How Efficient Data Preprocessing Drives AI?
Modern agriculture often revolves around gathering vast amounts of data through cutting-edge technologies like satellites, drones, and sensors. These tools capture everything from soil moisture levels to crop health indicators and climate patterns.
However, the true value of this data is only realised when it is processed and analysed through advanced artificial intelligence (AI) and machine learning (ML) algorithms. This process requires that the data is not just collected but also structured and refined to be AI-ready through rigorous data preprocessing.
Unfortunately, this is where the gap begins. Despite the abundance of data, much of it remains underutilised due to challenges in preparing it for AI analysis, leaving farmers without the valuable insights that could help optimise their operations. Effective data preprocessing is crucial to bridging this gap.
In this blog, we will explore the root causes behind the scarcity of agricultural text data and how this gap hinders the full utilisation of AI and ML technologies, leaving many valuable insights untapped.

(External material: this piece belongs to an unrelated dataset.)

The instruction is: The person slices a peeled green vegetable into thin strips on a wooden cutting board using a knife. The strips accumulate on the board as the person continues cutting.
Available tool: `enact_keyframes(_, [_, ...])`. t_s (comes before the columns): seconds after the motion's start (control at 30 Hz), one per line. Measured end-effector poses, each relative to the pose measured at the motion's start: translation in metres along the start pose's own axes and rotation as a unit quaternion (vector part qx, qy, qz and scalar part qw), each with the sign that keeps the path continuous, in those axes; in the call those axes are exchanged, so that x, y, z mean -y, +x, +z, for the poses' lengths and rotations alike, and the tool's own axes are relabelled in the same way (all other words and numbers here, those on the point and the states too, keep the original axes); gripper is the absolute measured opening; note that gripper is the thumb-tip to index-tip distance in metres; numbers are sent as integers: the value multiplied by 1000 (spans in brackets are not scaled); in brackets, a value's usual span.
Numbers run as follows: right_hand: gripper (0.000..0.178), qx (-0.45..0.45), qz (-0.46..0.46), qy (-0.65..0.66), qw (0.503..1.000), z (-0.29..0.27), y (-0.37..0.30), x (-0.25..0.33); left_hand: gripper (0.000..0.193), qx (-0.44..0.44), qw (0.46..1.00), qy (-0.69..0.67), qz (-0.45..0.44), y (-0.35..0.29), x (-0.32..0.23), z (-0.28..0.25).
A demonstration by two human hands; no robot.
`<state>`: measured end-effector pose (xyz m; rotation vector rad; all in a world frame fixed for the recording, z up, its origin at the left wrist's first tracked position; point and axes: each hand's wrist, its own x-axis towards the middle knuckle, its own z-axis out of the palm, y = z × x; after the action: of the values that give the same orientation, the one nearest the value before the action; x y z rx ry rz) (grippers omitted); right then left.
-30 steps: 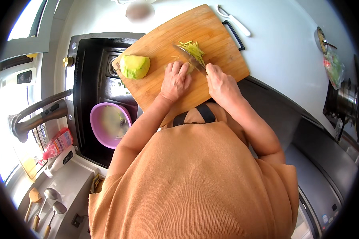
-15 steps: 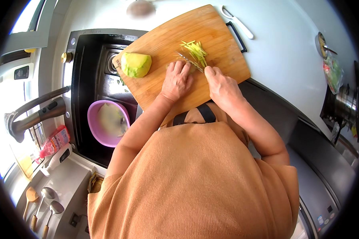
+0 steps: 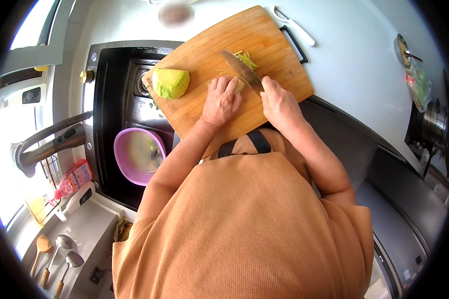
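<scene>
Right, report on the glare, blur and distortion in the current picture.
Head view: glare bleaches the bright window panes at left; head view: the brownish oval patch at the top is blurred past recognition; head view: the broad steel knife blade keeps a fairly clear outline; head view: the tan wooden cutting board looks bow-edged, and the corners fall to black.

We record a broad light-brown wooden cutting board (image 3: 280, 62): smooth, grain visible, soft sheen. Broad grey metal knife blade (image 3: 241, 69): dull, streaked. Rounded pale-green vegetable piece (image 3: 170, 83): smooth cut face. We log a round purple plastic basin (image 3: 123, 167) as smooth; a black rectangular sink (image 3: 110, 109) as mostly matt, with bright reflective patches. White countertop (image 3: 344, 65): smooth, lightly glossy. Tan short-sleeved knit top (image 3: 244, 224): matt cloth, fine ribbed texture. We see two round-bowled metal ladles (image 3: 75, 258): shiny bowls, wooden handles. Crumpled clear bag (image 3: 420, 92): thin glossy plastic.
</scene>
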<state>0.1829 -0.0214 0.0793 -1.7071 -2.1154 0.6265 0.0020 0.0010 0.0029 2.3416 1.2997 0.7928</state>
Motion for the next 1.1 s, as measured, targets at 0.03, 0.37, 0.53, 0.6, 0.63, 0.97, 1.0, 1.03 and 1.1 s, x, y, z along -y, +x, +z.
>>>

Tackling the Underdevelopment of Text Data in Agriculture
Some of the challenges regarding AI analysis are related to data quality and consistency. These issues stem from biases in data collection, varying formats, and incomplete datasets, all of which complicate the integration of AI systems. Data quality problems can distort AI predictions and insights, leading to inefficiencies rather than improvements.
We have already discussed these topics in more detail in earlier articles: Data Quality: What Are the Key Strategies for Making Your Data Useful? and Data Bias Explained: Insights into 9 Types Affecting Agriculture. In these articles, data preprocessing is highlighted as a crucial step for ensuring data quality.
While visual data—collected through satellite imaging and remote sensing—has become increasingly abundant, another crucial data type remains largely underdeveloped: text data. This is particularly true when it comes to addressing complex issues like food contamination, allergen identification, and the associated health risks. The scarcity of agricultural text data has posed challenges to the implementation of AI-driven solutions in agriculture.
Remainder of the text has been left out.